> **Provided entries**:
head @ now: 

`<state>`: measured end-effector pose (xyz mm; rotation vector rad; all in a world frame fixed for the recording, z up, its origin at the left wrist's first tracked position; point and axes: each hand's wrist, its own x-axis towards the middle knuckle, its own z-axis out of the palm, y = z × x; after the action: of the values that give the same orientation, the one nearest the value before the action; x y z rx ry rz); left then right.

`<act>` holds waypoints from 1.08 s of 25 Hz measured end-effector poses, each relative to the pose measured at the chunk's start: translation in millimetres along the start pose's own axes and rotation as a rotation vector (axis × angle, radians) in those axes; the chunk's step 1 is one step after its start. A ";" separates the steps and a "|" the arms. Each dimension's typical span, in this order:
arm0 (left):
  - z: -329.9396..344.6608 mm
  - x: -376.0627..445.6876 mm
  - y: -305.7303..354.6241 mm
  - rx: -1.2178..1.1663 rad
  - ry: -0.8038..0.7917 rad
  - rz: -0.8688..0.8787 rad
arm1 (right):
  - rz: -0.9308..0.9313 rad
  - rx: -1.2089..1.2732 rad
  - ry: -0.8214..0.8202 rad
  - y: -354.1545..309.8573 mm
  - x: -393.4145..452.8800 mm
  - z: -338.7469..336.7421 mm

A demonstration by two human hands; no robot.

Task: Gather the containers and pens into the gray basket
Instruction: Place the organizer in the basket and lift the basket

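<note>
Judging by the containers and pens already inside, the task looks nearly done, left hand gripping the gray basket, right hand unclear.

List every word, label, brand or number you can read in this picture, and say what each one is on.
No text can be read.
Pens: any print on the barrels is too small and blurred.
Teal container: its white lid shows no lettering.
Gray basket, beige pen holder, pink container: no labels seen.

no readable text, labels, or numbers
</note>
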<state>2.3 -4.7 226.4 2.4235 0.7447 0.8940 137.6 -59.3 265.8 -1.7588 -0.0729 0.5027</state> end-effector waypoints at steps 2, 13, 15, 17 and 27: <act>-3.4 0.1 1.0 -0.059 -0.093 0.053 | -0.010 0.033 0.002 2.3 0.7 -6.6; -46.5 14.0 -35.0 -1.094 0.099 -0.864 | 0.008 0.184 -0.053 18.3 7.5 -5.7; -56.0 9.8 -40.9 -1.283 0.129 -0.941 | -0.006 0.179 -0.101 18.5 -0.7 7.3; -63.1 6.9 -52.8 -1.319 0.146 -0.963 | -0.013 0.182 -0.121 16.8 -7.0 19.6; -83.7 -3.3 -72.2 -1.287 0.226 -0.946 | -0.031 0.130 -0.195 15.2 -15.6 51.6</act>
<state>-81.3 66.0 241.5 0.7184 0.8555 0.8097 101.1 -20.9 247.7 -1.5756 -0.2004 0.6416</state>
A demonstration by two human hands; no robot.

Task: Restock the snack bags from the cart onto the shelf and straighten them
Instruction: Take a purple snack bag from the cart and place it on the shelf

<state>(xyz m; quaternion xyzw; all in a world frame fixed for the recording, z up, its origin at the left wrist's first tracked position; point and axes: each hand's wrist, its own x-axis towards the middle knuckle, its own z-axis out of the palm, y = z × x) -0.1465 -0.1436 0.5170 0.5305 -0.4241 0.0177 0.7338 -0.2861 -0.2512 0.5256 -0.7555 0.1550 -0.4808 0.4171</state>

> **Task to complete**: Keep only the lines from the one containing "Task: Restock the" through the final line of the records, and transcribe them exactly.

> **Reply**:
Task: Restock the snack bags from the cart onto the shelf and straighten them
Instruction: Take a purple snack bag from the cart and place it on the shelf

<state>(xyz m; quaternion xyzw; all in a world frame fixed for the recording, z up, its origin at the left wrist's first tracked position; point and axes: each hand's wrist, its own x-axis towards the middle knuckle, its own z-axis out of the palm, y = z × x) -0.1465 -0.1436 0.5170 0.5305 -0.4241 0.0177 0.7338 -0.2861 -0.2512 0.5256 -0.7555 0.1550 -0.4808 0.4171</state>

This output requires no further additions.